Question:19 Integrate the functions \frac{e ^{2x}-1}{e ^{2x}+1}

Answer:

Given function \frac{e ^{2x}-1}{e ^{2x}+1} ,

Simplifying it by dividing both numerator and denominator by e^x , we obtain

\frac{\frac{e^{2x}-1}{e^x}}{\frac{e^{2x}+1}{e^x}} = \frac{e^x-e^{-x}}{e^x+e^{-x}}

Assume the e^{x}+e^{-x} =t

\therefore (e^x-e^{-x})dx =dt

\implies \int \frac{e^{2x}-1}{e^{2x}+1}dx = \int \frac{e^x-e^{-x}}{e^x+e^{-x}}dx

= \int \frac{dt}{t}

= \log |t| +C

Now, back substituting the value of t,

= \log |e^x+e^{-x}| +C , where C is any constant value.

Question:20 Integrate the functions \frac{e ^{2x}- e ^{-2x }}{e ^ {2x }+ e ^{ -2 x }}

Answer:

Given function \frac{e ^{2x}- e ^{-2x }}{e ^ {2x }+ e ^{ -2 x }} ,

Assume the e^{2x}+e^{-2x} =t

\therefore (2e^{2x}-2e^{-2x})dx =dt

\implies \int \frac{e^{2x}-e^{-2x}}{e^{2x}+e^{-2x}}dx = \int \frac{dt}{2t}

= \frac{1}{2}\int \frac{1}{t}dt

= \frac{1}{2}\log|t| +C

Now, back substituting the value of t,

= \frac{1}{2}\log|e^{2x}+e^{-2x}| +C , where C is any constant value.

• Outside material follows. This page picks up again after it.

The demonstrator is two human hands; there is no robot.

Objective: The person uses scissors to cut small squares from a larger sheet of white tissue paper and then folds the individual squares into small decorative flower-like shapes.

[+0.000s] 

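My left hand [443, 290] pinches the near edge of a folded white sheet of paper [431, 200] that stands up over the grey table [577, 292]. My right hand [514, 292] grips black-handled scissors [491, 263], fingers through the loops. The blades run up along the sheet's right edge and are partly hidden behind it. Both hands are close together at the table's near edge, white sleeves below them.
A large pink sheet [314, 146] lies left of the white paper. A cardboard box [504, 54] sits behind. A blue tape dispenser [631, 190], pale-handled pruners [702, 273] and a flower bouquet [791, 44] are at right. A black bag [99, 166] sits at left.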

Question:21 Integrate the functions \tan ^2 ( 2x-3 )

Answer:

Given function \tan ^2 ( 2x-3 ) ,

Assume the 2x-3 =t

\therefore 2dx =dt

\implies \int \tan^2(2x-3) dx = \frac{\int \tan^2(t)}{2}dt

=\frac{1}{2}\int (\sec^2t -1) dt \left [\because \tan^2t+1 = \sec^2 t \right ]

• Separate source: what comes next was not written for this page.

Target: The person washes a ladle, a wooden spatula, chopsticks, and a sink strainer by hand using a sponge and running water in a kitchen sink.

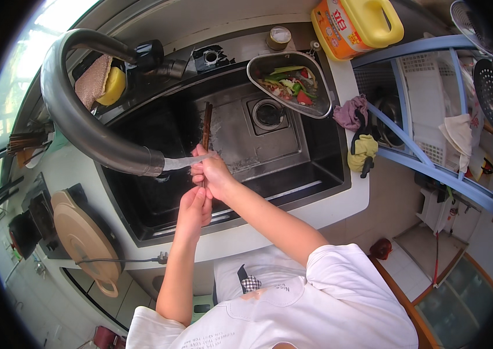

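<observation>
Over a dark double-level sink [154, 218], my right hand [213, 172] grips a bundle of brown chopsticks [206, 126]. My left hand [195, 207] holds the near end of the same bundle, just below the right. Water [181, 162] streams from the curved grey faucet [67, 118] onto my right hand and the sticks. How many chopsticks there are is hidden by my fingers. Beyond them lies the round drain [268, 114] in the sink floor.
A metal strainer basket [327, 114] of vegetable scraps sits in the sink's far right corner. Behind it stands a yellow detergent jug [375, 26]. Cloths [362, 152] hang at the right edge. A sponge [113, 87] rests behind the faucet; a beige lidded pan [80, 235] is left.
</observation>
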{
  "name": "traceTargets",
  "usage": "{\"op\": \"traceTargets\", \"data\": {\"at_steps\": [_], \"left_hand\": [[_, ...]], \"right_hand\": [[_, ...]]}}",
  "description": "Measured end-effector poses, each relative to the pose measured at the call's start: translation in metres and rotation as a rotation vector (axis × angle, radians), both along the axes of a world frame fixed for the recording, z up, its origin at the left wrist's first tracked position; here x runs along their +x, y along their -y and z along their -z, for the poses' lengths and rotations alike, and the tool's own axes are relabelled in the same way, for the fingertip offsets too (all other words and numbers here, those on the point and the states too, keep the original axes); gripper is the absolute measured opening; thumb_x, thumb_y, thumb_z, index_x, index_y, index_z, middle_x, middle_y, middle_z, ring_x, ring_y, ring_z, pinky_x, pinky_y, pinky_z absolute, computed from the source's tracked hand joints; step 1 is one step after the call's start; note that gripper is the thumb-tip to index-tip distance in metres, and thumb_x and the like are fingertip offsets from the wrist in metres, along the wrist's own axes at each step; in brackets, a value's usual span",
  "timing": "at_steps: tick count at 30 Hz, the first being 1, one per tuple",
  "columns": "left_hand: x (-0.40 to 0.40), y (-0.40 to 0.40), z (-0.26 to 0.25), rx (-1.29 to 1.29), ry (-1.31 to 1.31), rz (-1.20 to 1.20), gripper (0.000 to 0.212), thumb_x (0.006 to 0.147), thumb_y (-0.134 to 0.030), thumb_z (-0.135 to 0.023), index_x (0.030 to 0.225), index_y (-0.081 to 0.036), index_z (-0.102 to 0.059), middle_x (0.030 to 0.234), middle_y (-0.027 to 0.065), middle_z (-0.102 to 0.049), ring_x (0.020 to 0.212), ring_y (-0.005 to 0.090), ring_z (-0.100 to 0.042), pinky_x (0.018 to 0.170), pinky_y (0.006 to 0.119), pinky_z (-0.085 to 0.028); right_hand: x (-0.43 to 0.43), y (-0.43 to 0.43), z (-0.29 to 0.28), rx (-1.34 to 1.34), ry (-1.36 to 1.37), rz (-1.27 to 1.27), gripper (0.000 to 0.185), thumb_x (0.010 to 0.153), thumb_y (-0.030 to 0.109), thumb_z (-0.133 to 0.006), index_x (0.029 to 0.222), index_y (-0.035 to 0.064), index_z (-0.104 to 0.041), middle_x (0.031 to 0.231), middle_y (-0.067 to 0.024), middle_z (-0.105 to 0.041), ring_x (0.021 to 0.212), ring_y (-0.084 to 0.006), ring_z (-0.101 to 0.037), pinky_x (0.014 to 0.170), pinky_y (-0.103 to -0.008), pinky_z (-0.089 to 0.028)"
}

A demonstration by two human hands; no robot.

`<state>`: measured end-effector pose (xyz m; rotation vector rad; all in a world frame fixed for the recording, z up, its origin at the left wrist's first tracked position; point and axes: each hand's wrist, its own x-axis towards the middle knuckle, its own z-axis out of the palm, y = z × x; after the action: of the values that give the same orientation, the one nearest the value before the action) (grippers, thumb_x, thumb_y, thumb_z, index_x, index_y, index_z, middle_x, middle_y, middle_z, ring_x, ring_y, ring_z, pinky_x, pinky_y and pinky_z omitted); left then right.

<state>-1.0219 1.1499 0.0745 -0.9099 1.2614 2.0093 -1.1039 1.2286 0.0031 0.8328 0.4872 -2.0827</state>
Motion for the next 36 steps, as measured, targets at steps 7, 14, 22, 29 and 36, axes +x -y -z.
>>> {"op": "traceTargets", "data": {"at_steps": [7, 14, 22, 29, 36], "left_hand": [[0.024, -0.021, -0.017, -0.086, 0.03, -0.019, 0.026, 0.102, -0.025, -0.04, 0.084, -0.007, -0.047, 0.054, -0.0087, -0.027, 0.041, 0.0023, -0.02, 0.037, 0.021, -0.016], [0.028, -0.036, -0.02, -0.136, 0.005, -0.006, 0.026, 0.102, -0.025, -0.04, 0.084, -0.007, -0.047, 0.053, -0.0083, -0.027, 0.041, 0.0022, -0.019, 0.037, 0.021, -0.016], [0.027, -0.02, -0.011, -0.238, -0.013, -0.007, 0.027, 0.102, -0.024, -0.04, 0.083, -0.007, -0.047, 0.052, -0.0087, -0.028, 0.04, 0.0018, -0.021, 0.036, 0.021, -0.016], [0.016, 0.051, 0.006, -0.402, -0.106, -0.153, 0.017, 0.097, -0.016, -0.052, 0.093, 0.0, -0.056, 0.059, 0.0013, -0.052, 0.047, 0.0103, -0.053, 0.048, 0.024, -0.05], [-0.052, 0.062, 0.046, 0.065, -0.162, -0.698, 0.019, 0.098, -0.019, -0.05, 0.095, -0.001, -0.056, 0.105, 0.0146, -0.058, 0.11, 0.0287, -0.056, 0.099, 0.043, -0.046]], "right_hand": [[-0.042, -0.036, 0.037, -0.027, 0.159, 0.27, 0.028, 0.099, 0.033, -0.046, 0.08, 0.013, -0.043, 0.053, 0.0059, -0.025, 0.041, -0.0056, -0.023, 0.036, -0.021, -0.018], [-0.044, -0.043, 0.049, -0.133, 0.235, 0.171, 0.032, 0.097, 0.037, -0.051, 0.076, 0.0144, -0.041, 0.053, 0.0062, -0.022, 0.041, -0.0058, -0.019, 0.035, -0.0217, -0.015], [-0.024, -0.02, 0.03, -0.154, 0.245, 0.003, 0.043, 0.096, 0.039, -0.051, 0.063, 0.0163, -0.035, 0.051, 0.0077, -0.02, 0.04, -0.0069, -0.018, 0.036, -0.0221, -0.016], [-0.034, -0.047, 0.029, 0.003, 0.165, 0.407, 0.041, 0.095, 0.027, -0.05, 0.06, 0.015, -0.033, 0.055, 0.0013, -0.032, 0.051, -0.0111, -0.039, 0.048, -0.0223, -0.035], [0.019, -0.073, -0.03, 0.533, -0.606, 0.086, 0.032, 0.098, 0.023, -0.046, 0.097, -0.0018, -0.067, 0.092, -0.0069, -0.063, 0.071, -0.0109, -0.059, 0.06, -0.0228, -0.049]]}}
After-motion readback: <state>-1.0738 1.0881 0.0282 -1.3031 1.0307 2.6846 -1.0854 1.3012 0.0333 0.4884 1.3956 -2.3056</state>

= \frac{1}{2}\left [ \tan t - t \right ] +C

Now, back substituting the value of t,

= \frac{1}{2}\left [ \tan(2x-3)-2x+3 \right ]+C

or \frac{1}{2} \tan(2x-3)-x+C , where C is any constant value.

Question:22 Integrate the functions \sec ^2 ( 7- 4x )

Answer:

Given function \sec ^2 ( 7- 4x ) ,

Assume the 7-4x=t

\therefore -4dx =dt

\implies \int \sec^2(7-4x)dx = \frac{-1}{4}\int \sec^2t dt

=-\frac{1}{4}(\tan t) +C

Now, back substituted the value of t.

=-\frac{1}{4}\tan(7-4x)+C , where C is any constant value.

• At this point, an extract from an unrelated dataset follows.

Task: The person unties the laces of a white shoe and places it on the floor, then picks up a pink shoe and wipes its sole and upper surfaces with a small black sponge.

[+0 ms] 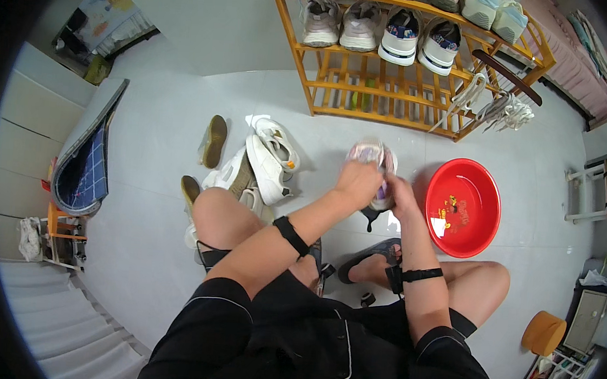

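Note:
In front of me, patterned pink, white and purple footwear (385, 195), seemingly a pair, is held above the floor. Its toe end is blurred. My left hand (359, 180) is curled over the footwear from the left, and its fingertips are hidden. Along the right side, my right hand (400, 196) grips it with the thumb towards the top. A dark strap-like piece (370, 218) shows just below. Close by on the right, a red plastic basin (463, 208) stands on the floor, with printed figures inside its bottom.
Several white shoes (265, 168) lie piled to the left, beside loose brown insoles (215, 141). Ahead stands a wooden shoe rack (384, 92) holding shoes, with white laces (507, 111) on a hanger at its right end. Slippered feet (372, 263) are below my hands. An orange stool (543, 333) stands at far right.

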`<state>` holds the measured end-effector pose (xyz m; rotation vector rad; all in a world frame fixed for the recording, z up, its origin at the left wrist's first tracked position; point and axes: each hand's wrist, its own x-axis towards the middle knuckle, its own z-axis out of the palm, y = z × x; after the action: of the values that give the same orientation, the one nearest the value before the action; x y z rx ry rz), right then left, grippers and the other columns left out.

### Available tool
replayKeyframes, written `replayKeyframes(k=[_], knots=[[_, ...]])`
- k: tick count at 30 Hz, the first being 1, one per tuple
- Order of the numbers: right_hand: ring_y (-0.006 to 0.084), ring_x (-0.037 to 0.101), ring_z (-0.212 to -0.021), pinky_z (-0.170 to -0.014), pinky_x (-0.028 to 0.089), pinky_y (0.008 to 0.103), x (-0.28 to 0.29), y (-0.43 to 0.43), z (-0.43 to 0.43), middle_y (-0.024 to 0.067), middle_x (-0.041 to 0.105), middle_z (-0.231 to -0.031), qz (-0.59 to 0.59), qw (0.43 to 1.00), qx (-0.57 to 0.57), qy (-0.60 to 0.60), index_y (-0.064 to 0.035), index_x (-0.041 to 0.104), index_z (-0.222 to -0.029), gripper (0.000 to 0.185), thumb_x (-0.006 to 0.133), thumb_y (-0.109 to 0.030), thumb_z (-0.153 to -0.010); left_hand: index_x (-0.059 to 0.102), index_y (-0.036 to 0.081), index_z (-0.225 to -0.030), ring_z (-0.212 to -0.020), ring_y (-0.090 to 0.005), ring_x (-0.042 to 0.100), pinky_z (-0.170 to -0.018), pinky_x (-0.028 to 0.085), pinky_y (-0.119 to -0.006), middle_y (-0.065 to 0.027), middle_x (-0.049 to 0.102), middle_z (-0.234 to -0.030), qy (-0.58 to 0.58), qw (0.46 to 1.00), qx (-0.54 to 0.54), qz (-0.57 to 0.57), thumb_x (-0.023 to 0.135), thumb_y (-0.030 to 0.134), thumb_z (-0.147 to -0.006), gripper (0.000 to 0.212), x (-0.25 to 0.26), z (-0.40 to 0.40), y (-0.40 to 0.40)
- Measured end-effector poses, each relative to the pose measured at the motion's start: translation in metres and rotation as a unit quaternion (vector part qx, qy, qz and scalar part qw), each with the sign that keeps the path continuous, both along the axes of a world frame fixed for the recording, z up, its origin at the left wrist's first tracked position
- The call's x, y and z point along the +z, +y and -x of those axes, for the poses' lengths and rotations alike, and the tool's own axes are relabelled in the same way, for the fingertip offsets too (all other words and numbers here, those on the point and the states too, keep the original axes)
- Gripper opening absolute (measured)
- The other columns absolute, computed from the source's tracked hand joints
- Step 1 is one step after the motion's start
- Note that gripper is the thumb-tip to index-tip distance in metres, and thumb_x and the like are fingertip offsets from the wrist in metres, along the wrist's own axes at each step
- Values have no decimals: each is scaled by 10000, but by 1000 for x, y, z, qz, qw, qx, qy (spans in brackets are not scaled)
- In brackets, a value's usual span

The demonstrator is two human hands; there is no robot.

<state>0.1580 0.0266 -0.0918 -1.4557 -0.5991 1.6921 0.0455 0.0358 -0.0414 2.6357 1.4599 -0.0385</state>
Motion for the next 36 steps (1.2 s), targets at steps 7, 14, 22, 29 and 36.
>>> replayKeyframes(k=[7,14,22,29,36], knots=[[214,530,-796,-720,413,364,-18,-24,6,110,533,-885,172,981,-86,31,-5,461,-957,302,343,-218,-779,583,88,-807,-772,-260,518,-685,410,-355,-116,510,-837,-34,975,149,164,554,96,-628,182,-49,29,-26],[194,496,-845,-765,370,334,-22,-34,23,103,517,-916,133,990,-51,0,-7,442,-977,301,337,-184,-757,496,91,-972,-828,-276,489,-712,383,-325,-176,474,-903,-48,970,191,143,480,175,-706,280,-80,45,-35],[172,410,-933,-816,316,274,-20,-36,38,89,420,-1010,-11,994,-1,107,-8,295,-1137,451,407,-110,-712,289,-47,-1101,-905,-193,460,-745,385,-274,-153,450,-993,-544,675,346,359,617,275,-611,672,-82,47,-22],[242,438,-898,-787,343,308,-58,-25,25,94,478,-952,36,931,189,-311,-19,498,-942,351,518,-284,-713,304,-23,-1090,-917,-178,455,-792,358,-268,-107,452,-1002,-637,624,352,283,519,1,-598,537,-36,85,3],[276,389,-963,-819,315,358,-77,-37,31,135,408,-1051,-74,792,281,-537,-68,377,-1083,572,619,-299,-619,237,1,-1160,-979,-163,404,-834,321,-267,-90,404,-1058,-638,620,272,367,459,-72,-594,613,15,96,-5]])
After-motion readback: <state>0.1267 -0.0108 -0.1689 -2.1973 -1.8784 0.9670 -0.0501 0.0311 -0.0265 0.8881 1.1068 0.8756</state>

Question:23 Integrate the functions \frac{\sin ^{-1}x}{\sqrt { 1- x^2 }}

Answer:

Given function \frac{\sin ^{-1}x}{\sqrt { 1- x^2 }} ,

Assume the \sin^{-1}x =t

\therefore \frac{1}{\sqrt{1-x^2}}dx = dt

\implies \int \frac{\sin^{-1}x}{\sqrt{1-x^2}}dx =\int t dt

= \frac{t^2}{2}+C

Now, back substituted the value of t.

= \frac{(\sin^{-1}x)^2}{2}+C , where C is any constant value.

Question:24 Integrate the functions \frac{2 \cos x - 3\sin x }{6 \cos x + 4 \sin x }

Answer:

Given function \frac{2 \cos x - 3\sin x }{6 \cos x + 4 \sin x } ,

or simplified as \frac{2 \cos x - 3\sin x }{2(3 \cos x + 2 \sin x) }

Assume the 3\cos x +2\sin x =t

\therefore (-3\sin x + 2\cos x )dx =dt

\implies \int \frac{2\cos x - 3\sin x }{6\cos x +4\sin x }dx = \int \frac{dt}{2t}

= \frac{1}{2}\int \frac{dt}{t}

= \frac{1}{2}\log|t| +C

Now, back substituted the value of t.

= \frac{1}{2}\log|3\cos x +2\sin x| +C , where C is any constant value.

Question:25 Integrate the functions \frac{1 }{ \cos ^2 x (1-\tan x )^2}

Answer:

Given function \frac{1 }{ \cos ^2 x (1-\tan x )^2} ,

or simplified as \frac{1 }{ \cos ^2 x (1-\tan x )^2} = \frac{\sec^2x}{(1-\tan x)^2}

Assume the (1-\tan x)=t

\therefore -\sec^2xdx =dt

\implies \int \frac{\sec^2x}{(1-\tan x)^2}dx = \int\frac{-dt}{t^2}

= -\int t^{-2} dt

= \frac{1}{t} +C

Now, back substituted the value of t.

= \frac{1}{1-\tan x}+C

where C is any constant value.

Question:26 Integrate the functions \frac{\cos \sqrt x }{\sqrt x }

Answer:

Given function \frac{\cos \sqrt x }{\sqrt x } ,

Assume the \sqrt x =t

\therefore \frac{1}{2\sqrt x}dx =dt

\implies \int \frac{\cos \sqrt{x}}{\sqrt{x}}dx = 2\int \cos t dt

= 2\sin t +C

Now, back substituted the value of t.

= 2\sin \sqrt{x}+C , where C is any constant value.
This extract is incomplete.